Different kinds of bankruptcy work better in different situations. Reviewing the differences between the various kinds of bankruptcy can help people choose the best way to file. Many individuals may look to a Chapter 13 bankruptcy to protect their assets and income during the bankruptcy.
One of the differences that set a Chapter 13 filing apart from a Chapter 7 bankruptcy is the repayment plan. The party filing for bankruptcy will have to create and then carry out a repayment plan. The successful completion of the repayment plan can lead to the discharge of the remaining balances of unsecured debts, like credit card balances and medical debts.
When you understand how the repayment plan works, filing a Chapter 13 bankruptcy may not seem quite so intimidating.

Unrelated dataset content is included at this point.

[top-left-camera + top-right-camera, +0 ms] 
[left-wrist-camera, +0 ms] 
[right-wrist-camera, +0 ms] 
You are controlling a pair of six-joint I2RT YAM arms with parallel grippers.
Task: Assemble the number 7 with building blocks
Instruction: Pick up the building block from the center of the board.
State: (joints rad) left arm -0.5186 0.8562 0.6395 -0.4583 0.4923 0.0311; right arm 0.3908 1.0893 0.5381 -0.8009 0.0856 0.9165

You won’t have to make multiple payments anymore
Your repayment plan is under the management of the trustee assigned to your bankruptcy filing by the courts. The trustee reviews your financial records and coordinates a meeting of creditors. At that meeting, they will question you and use the information and input from the creditors present to create a repayment plan. Typically, certain debts will have priority over others.
The party filing for Chapter 13 bankruptcy will make one payment directly to the courts every month. The trustee must distribute that payment to the various creditors affected by the bankruptcy. After several years of payments, typically between three and five, the person who filed may become eligible for a discharge.
Learning more about Chapter 13 bankruptcy can lead to better decisions about your upcoming filing.